What you will do –
Below this line are records; write out exactly the lines from the one containing "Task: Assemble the" through the one containing "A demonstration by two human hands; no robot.", with the pictures left out.

■ ■ ■ ■ ■

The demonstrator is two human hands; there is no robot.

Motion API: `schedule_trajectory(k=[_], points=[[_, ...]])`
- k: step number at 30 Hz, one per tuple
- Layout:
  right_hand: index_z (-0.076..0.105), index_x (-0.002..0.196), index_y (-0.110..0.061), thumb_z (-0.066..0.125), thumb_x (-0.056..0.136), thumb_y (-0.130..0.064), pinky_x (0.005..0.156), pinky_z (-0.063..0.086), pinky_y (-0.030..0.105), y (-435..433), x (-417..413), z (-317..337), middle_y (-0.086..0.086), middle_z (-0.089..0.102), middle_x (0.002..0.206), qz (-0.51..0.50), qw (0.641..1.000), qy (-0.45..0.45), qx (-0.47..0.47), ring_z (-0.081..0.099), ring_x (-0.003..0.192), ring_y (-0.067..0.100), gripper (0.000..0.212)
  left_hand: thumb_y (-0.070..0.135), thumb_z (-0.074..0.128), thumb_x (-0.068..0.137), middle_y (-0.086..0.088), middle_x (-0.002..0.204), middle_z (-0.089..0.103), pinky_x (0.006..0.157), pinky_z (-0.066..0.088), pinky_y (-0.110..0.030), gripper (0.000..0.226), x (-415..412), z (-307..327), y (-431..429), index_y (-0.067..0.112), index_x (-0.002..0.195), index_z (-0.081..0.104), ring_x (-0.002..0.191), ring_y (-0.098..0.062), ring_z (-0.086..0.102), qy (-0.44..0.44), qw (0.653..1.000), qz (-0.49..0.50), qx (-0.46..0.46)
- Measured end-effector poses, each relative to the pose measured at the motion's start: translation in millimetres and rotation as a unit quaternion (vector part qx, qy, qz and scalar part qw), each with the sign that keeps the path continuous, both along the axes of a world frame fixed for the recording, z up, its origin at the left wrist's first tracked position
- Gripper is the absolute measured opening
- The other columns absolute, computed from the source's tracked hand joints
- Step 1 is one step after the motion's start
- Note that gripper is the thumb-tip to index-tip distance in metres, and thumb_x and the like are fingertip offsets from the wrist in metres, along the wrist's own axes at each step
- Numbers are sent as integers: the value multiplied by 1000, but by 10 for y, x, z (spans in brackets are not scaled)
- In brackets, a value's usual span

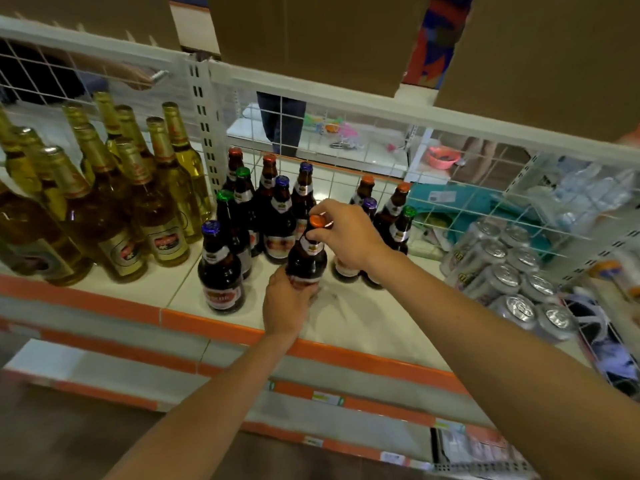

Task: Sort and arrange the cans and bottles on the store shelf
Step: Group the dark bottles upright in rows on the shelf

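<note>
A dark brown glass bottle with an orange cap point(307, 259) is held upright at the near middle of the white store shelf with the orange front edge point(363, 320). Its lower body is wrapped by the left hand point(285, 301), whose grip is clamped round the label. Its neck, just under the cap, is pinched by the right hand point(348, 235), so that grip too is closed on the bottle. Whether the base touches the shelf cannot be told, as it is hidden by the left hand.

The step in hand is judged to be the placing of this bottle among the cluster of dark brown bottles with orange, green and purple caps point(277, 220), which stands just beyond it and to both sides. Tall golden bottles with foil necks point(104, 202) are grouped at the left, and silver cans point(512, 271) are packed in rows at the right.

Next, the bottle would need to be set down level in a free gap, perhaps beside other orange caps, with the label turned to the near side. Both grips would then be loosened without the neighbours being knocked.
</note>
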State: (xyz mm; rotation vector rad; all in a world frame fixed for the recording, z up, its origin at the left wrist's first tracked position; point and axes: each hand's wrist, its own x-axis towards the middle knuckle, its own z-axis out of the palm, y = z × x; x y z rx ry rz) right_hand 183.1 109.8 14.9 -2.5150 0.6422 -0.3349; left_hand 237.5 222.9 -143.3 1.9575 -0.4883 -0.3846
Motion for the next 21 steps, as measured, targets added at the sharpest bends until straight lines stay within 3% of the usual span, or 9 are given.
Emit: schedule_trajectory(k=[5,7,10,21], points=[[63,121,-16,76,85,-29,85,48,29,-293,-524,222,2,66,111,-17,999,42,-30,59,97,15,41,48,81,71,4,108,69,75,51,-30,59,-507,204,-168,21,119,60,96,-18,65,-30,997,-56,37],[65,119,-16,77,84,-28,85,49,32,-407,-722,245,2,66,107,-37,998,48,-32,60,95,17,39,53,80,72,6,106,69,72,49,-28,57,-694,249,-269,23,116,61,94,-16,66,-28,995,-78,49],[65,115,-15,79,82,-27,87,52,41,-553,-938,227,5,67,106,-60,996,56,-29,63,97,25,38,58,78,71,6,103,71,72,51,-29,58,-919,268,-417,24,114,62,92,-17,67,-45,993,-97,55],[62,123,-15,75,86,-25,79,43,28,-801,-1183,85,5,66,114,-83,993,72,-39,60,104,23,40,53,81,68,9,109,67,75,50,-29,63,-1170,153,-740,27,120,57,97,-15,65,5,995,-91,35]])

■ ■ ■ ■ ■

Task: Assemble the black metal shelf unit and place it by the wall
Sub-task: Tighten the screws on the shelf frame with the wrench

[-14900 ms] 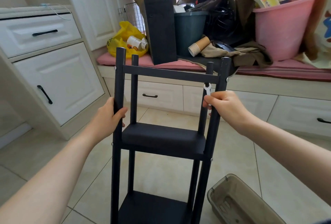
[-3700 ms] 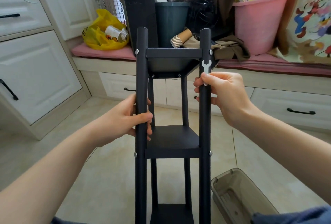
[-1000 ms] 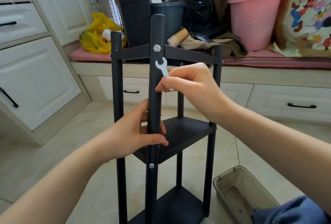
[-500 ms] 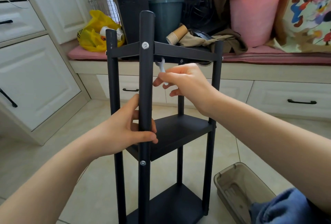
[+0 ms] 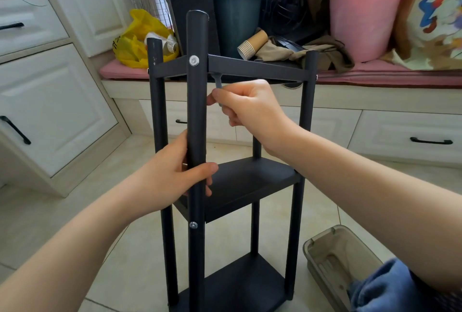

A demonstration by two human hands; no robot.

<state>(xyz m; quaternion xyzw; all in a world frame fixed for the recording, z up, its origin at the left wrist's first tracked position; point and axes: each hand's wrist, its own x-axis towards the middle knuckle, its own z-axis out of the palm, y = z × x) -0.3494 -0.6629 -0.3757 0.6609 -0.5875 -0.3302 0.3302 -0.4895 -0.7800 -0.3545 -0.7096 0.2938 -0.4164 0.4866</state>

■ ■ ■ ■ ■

Result –
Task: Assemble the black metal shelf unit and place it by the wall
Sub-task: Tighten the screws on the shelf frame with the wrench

[-14900 ms] 
[-3700 ms] 
[-1000 ms] 
[-500 ms] 
[+0 ms] 

A demonstration by two human hands; no robot.

The required response has been given in full.